The server validates the version field on every request via validate_auth(). Requests with unsupported versions are rejected with a Cap'n Proto error.

Client-side usage

The client CLI accepts --access-token and --device-id flags (or the corresponding environment variables). These are bundled into a ClientAuth struct and injected into every outgoing RPC call via the set_auth() helper.

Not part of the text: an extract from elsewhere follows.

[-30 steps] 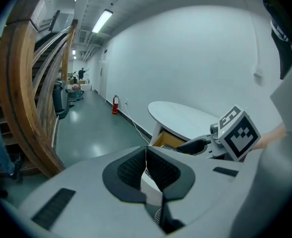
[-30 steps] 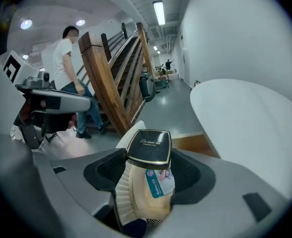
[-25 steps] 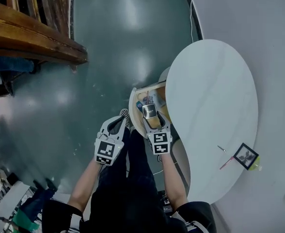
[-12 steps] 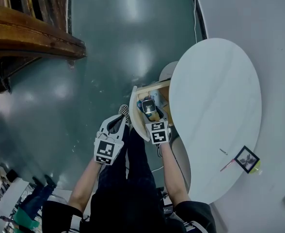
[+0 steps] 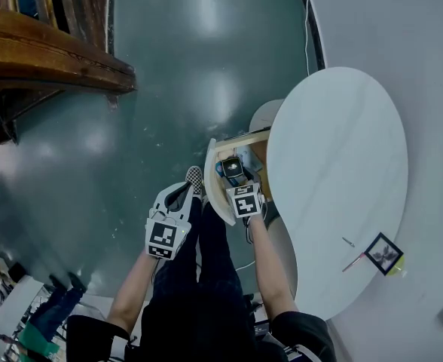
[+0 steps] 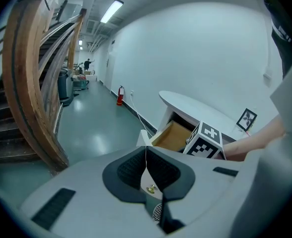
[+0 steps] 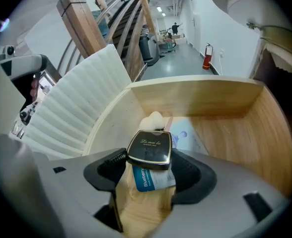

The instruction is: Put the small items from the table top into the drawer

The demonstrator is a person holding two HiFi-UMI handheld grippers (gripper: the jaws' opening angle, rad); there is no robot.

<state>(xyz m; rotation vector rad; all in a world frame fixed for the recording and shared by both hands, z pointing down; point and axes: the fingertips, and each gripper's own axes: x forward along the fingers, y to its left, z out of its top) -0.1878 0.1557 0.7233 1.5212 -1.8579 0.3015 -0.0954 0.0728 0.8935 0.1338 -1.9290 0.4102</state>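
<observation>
Gripping a black compact case [image 7: 150,148] by its sides between its 2 jaws, the right gripper [image 7: 148,160] is hovering inside the open wooden drawer [image 7: 195,100]. Directly beneath the jaws, a blue-and-white Blueberry packet [image 7: 148,178] is lying on the drawer floor, with a pale rounded item [image 7: 153,120] just beyond the jaw tips. The left gripper [image 6: 146,155] is hanging left of the drawer, jaws pressed together on nothing. Well right of both pairs of jaws, a small framed picture [image 5: 382,253] is sitting on the white table [image 5: 342,157].
</observation>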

Currently, the client sends version = 0 with empty token and device ID by default. When the token-based auth flow is implemented, the client will populate these fields.


Validation and Limits

The server enforces the following constraints on every RPC call:

Constraint Value Error on violation
identityKey / recipientKey length Exactly 32 bytes Cap'n Proto error: "must be exactly 32 bytes"
KeyPackage size <= 1 MB Cap'n Proto error: "package exceeds max size"
Payload size <= 5 MB Cap'n Proto error: "payload exceeds max size"
Wire version 0 or 1 Cap'n Proto error: "unsupported wire version"
Auth version 0 or 1 Cap'n Proto error: "unsupported auth version"
KeyPackage non-empty package.len() > 0 Cap'n Proto error: "package must not be empty"
Payload non-empty payload.len() > 0 Cap'n Proto error: "payload must not be empty"

Configuration

The server binary is configured via CLI flags or environment variables:

Flag Env var Default Description
--listen QPQ_LISTEN 0.0.0.0:7000 QUIC listen address (host:port).
--data-dir QPQ_DATA_DIR data Directory for persisted KeyPackages, delivery queues, and hybrid keys.
--tls-cert QPQ_TLS_CERT data/server-cert.der Path to TLS certificate (DER). Auto-generated if missing.
--tls-key QPQ_TLS_KEY data/server-key.der Path to TLS private key (DER). Auto-generated if missing.

If the TLS certificate or key files do not exist at startup, the server auto-generates a self-signed certificate for localhost, 127.0.0.1, and ::1 using rcgen.

Logging level is controlled by the RUST_LOG environment variable (default: info).